» **Task description**
Only lines containing "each" are wanted from the data below. Copy those lines.

» **Supplied data**
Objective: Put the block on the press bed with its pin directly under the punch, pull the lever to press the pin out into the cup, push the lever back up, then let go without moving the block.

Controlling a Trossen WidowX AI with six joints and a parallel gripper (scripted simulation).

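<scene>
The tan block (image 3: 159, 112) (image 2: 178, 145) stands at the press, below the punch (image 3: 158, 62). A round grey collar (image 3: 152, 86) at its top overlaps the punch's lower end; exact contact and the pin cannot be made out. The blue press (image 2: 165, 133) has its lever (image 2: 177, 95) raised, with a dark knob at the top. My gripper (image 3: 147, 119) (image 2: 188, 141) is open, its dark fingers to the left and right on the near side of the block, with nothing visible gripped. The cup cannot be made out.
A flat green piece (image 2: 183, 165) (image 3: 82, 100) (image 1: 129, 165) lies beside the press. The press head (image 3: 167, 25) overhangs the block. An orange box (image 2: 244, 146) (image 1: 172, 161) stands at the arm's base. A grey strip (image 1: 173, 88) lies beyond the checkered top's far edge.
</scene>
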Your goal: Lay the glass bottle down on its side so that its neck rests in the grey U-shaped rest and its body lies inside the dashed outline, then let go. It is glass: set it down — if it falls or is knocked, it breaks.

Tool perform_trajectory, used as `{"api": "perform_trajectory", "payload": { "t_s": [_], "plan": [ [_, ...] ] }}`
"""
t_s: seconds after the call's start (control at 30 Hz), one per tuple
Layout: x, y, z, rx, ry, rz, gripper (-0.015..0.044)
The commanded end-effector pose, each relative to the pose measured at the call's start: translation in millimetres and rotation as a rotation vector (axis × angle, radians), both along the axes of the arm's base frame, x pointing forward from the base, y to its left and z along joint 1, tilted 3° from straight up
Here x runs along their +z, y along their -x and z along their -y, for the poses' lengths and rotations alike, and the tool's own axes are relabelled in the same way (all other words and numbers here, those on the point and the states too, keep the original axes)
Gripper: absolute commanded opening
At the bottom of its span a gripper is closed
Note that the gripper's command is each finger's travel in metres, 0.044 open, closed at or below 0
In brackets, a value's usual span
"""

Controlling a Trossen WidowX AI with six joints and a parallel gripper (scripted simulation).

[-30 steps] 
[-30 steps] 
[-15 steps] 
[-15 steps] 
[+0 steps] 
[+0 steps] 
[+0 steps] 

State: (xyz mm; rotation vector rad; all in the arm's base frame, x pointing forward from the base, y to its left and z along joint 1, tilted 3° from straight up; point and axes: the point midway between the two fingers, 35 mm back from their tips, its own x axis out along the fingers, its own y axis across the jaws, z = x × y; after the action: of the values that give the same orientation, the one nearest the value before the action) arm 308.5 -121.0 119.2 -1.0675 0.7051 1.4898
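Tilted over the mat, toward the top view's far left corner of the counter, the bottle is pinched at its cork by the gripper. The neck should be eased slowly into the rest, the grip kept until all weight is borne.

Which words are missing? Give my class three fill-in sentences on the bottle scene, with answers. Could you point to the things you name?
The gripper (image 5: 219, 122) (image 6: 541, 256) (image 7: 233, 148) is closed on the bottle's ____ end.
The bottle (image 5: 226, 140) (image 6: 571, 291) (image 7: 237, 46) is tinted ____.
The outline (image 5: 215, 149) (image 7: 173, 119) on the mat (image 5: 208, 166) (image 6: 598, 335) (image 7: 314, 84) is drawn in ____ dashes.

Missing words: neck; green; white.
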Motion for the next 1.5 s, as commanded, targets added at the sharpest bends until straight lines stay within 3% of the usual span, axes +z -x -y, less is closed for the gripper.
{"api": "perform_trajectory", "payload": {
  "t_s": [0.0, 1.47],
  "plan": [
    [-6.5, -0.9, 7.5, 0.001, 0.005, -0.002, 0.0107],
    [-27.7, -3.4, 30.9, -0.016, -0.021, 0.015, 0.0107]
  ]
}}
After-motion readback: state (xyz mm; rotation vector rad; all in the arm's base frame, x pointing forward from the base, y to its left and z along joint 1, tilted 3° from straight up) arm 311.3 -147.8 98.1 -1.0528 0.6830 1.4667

» **Solution for this task**
The commanded end-effector pose, each relative to the pose measured at the call's start: translation in millimetres and rotation as a rotation vector (axis × angle, radians), both along the axes of the arm's base frame, x pointing forward from the base, y to its left and z along joint 1, tilted 3° from straight up
Note that the gripper's command is each finger's travel in metres, 0.044 open, closed at or below 0

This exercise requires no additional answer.